Dari kemarin-kemarin ingin sekali membuat tulisan tentang Bapak. Apalagi kemarin teman saya meminta izin hari-hari ini tidak bisa menemani saya karena dia harus pulang kampung, Bapaknya diopname. Saya jadi tambah ingat Bapak sekaligus merindukannya. Bahkan semalam sampai menangis mengingat-ingat segalanya. Eh ternyata ini hari Ayah, 12 November. Pas lah momennya.

My Little Me

Saya bersyukur dilahirkan sebagai anak pertama, anak yang menyaksikan sendiri perjuangan sepasang suami isteri yang baru memulai rumah tangga. Benar-benar dari nol mereka berjuang karena jauh dari kedua orang tua. Orang tua Bapak di Demak, orang tua Ibu di Kutoarjo. Setau saya –yang tentu saja juga tau dari mereka, mereka mengontrak rumah di daerah Ciledug sejak menikah. Bapak berjualan buah di daerah Blok M, Ibu sesekali membantu di konveksi milik Bude yang rumahnya tidak jauh dari tempat tinggal kami.
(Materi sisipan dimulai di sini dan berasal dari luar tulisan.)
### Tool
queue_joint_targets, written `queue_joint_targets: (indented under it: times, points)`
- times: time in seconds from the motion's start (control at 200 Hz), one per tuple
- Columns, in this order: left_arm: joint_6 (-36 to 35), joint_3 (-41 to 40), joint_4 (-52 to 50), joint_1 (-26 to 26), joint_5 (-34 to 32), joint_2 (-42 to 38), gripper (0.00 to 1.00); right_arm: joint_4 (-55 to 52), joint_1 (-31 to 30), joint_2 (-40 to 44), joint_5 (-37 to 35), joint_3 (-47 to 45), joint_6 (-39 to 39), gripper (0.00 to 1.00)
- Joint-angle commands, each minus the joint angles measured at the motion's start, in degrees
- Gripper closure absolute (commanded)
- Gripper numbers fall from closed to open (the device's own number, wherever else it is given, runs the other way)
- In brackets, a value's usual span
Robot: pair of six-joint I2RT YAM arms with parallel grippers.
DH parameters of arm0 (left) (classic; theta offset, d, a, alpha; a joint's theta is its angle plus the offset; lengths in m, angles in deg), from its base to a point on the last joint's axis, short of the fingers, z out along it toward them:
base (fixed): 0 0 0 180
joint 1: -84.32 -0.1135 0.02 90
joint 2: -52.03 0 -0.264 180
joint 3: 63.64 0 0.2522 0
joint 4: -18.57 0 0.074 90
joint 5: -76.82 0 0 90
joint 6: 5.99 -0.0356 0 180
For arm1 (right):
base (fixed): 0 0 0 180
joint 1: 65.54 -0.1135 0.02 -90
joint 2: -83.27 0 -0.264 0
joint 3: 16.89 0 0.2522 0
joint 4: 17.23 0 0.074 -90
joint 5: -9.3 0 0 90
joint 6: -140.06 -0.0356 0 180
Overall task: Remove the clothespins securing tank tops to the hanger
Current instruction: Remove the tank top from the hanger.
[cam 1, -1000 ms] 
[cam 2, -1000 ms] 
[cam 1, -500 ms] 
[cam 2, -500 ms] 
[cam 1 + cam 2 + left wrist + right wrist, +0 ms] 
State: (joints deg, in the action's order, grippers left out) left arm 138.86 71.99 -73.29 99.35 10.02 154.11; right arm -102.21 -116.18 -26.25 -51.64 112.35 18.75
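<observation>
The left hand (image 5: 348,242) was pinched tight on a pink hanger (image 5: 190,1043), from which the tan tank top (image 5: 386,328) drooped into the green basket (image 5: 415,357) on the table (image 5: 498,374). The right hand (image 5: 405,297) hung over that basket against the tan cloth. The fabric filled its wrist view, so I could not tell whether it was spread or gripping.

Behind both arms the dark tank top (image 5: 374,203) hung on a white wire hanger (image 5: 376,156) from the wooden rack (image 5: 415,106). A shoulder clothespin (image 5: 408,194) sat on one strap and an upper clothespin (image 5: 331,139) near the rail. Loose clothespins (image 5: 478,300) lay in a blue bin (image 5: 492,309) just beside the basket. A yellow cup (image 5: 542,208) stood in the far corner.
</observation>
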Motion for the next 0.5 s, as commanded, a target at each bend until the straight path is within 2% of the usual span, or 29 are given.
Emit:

Setahun lebih sebulan setelah mereka menikah, tepatnya hari Sabtu Wage saat matahari sedang bersinar cerah, lahir lah saya di sebuah ranjang kamar rumah Mbah di Demak. Saat itu banyak sekali orang berkumpul di rumah Mbah. Bukan hanya karena Ibu saya melahirkan, tapi karena Bapak sedang sakit bahkan dikabarkan hampir meninggal. Satu kamar dipakai untuk ibu saya melahirkan, sebelahnya untuk orang-orang bergantian membacakan surat Yasin untuk Bapak. Dan setelah saya lahir, Bapak sehat seperti semula, demikian juga Ibu saya alhamdulillah tidak mengalami kendala lebih saat dan pasca saya lahir.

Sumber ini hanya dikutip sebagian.